The species typically utilized by gardeners fare well in well-drained evenly moist "humus-rich" garden soils like many in the related Helleborus and Delphinium genera, and can grow in the partial shade. Species not used in gardens tend to require more exacting conditions (e.g. Aconitum noveboracense). Most Aconitum species prefer to have their roots cool and moist, with the majority of the leaves exposed to sun, like the related Clematis. Aconitum species can be propagated by divisions of the root or by seeds, with care taken to avoid leaving pieces of the root where livestock might be poisoned. All parts of these plants should be handled while wearing protective disposable gloves. Aconitum plants are typically much longer-lived than the closely related delphinium plants, putting less energy into floral reproduction. As a result, they are not described as being "heavy feeders" (needing a higher quantity of fertilizer versus most other flowering plants)—unlike gardeners' delphiniums. As with most in the Ranunculaceae and Papaveraceae families, they dislike root disturbance. As with most in Ranunculaceae, seeds that are not planted soon after harvesting should be stored moist-packed in vermiculite to avoid dormancy and viability issues. The German seed company Jelitto offers "Gold Nugget" seeds that are advertised as utilizing a coating that enables the seed to germinate immediately, bypassing the double dormancy defect (from a typical gardener's point of view) Aconitum—and many other species in Ranunculaceae genera—use as a reproductive strategy. By contrast, seeds that are not immediately planted or moist-packed are described as perhaps taking as long as two years to germinate, being prone to very erratic germination (in terms of time required per seed), and comparatively quick seed viability loss (e.g. Adonis). These issues are typical for many species in Ranunculaceae, such as Pulsatilla (pasqueflower).

Award-winning hybrids
In the UK, the following have gained the Royal Horticultural Society's Award of Garden Merit:

 A. × cammarum 'Bicolor'
 A. carmichaelii 'Arendsii'
 A. carmichaelii 'Kelmscott' 
 A. 'Bressingham Spire'
 A. 'Spark's Variety'
 A. 'Stainless Steel'

Toxicology

Monkshood and other members of the genus Aconitum contain substantial amounts of the highly toxic aconitine and related alkaloids, especially in their roots and tubers. Aconitine is a potent neurotoxin and cardiotoxin that causes persistent depolarization of neuronal sodium channels in tetrodotoxin-sensitive tissues. The influx of sodium through these channels and the delay in their repolarization increases their excitability and may lead to diarrhea, convulsions, ventricular arrhythmia and death.

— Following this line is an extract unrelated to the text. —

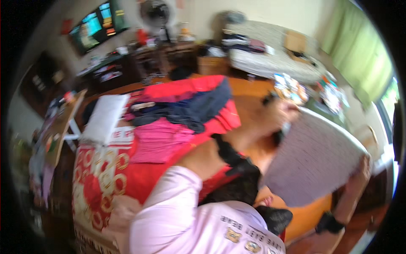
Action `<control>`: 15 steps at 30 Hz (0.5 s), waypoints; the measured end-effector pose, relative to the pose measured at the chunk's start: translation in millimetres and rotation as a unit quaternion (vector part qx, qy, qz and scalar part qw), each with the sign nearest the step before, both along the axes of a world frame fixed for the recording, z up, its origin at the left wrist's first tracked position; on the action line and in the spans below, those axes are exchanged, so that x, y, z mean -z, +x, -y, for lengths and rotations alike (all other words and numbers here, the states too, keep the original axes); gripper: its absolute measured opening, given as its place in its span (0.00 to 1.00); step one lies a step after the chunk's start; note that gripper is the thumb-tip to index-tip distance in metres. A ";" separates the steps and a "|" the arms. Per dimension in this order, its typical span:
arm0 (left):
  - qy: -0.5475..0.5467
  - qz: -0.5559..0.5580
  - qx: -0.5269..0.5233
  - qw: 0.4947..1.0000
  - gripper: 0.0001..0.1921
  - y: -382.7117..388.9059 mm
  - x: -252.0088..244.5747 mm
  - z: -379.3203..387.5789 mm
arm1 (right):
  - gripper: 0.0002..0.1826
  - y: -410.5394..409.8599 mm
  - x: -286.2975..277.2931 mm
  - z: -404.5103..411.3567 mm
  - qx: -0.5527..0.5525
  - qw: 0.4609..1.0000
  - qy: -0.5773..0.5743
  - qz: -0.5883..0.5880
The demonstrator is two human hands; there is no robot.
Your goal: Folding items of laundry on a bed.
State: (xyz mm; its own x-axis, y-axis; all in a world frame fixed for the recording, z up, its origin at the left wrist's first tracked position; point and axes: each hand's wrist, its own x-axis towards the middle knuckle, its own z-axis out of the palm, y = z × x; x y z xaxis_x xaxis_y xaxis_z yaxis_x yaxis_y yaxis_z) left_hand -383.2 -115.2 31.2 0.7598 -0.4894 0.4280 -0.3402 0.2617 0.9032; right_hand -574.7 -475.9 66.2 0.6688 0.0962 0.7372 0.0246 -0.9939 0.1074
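A grey-mauve piece of cloth (312, 158) with a pale upper edge hangs stretched between my two hands, to the right of the bed-like surface. My left hand (282, 111) grips its upper left corner, that arm reaching across my body. Its upper right corner is in my right hand (364, 166), which is partly blurred. Dark bands circle both arms. To the left, a folded pink garment (161, 139) and a heap of dark clothes (190, 109) lie on a red cloth (142, 177).
A white folded item (104, 117) lies on a patterned red-and-white cover (104, 174) at left. Behind stand a sofa (269, 65) with clothes on it, a fan (155, 14) and a dark cabinet (108, 73). Shiny plastic packages (290, 89) sit beyond my left hand. A green curtain (355, 54) hangs at right.
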 end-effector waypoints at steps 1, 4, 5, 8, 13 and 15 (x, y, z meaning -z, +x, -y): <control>0.021 -0.031 0.003 0.999 0.10 -9.5 -16.6 -11.6 | 0.17 15.4 18.3 -3.5 -0.009 0.944 0.323 0.066; -0.010 -0.099 0.089 0.991 0.10 -10.7 -20.6 -23.8 | 0.08 23.5 -5.9 -46.9 -0.291 0.629 0.719 0.041; 0.001 -0.125 0.129 0.984 0.12 -13.8 -21.8 -25.5 | 0.08 23.3 -6.2 -48.5 -0.319 0.625 0.711 0.034; 0.026 -0.137 0.127 0.982 0.13 -21.1 -16.4 -11.7 | 0.08 9.4 -9.8 -44.8 -0.314 0.629 0.709 0.049; -0.028 -0.218 0.250 0.943 0.19 -21.5 9.5 14.4 | 0.07 -5.9 -24.3 -41.3 -0.315 0.643 0.697 0.046; -0.030 -0.268 0.287 0.919 0.22 -25.8 22.3 25.0 | 0.07 -7.0 -24.7 -42.3 -0.292 0.659 0.692 0.049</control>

Marked symptoms may appear almost immediately, usually not later than one hour, and "with large doses death is almost instantaneous". Death usually occurs within two to six hours in fatal poisoning (20 to 40 mL of tincture may prove fatal). The initial signs are gastrointestinal, including nausea, vomiting, and diarrhea. This is followed by a sensation of burning, tingling, and numbness in the mouth and face, and of burning in the abdomen. In severe poisonings, pronounced motor weakness occurs and cutaneous sensations of tingling and numbness spread to the limbs. Cardiovascular features include hypotension, sinus bradycardia, and ventricular arrhythmias. Other features may include sweating, dizziness, difficulty in breathing, headache, and confusion. The main causes of death are ventricular arrhythmias and asystole, or paralysis of the heart or respiratory center. The only post mortem signs are those of asphyxia.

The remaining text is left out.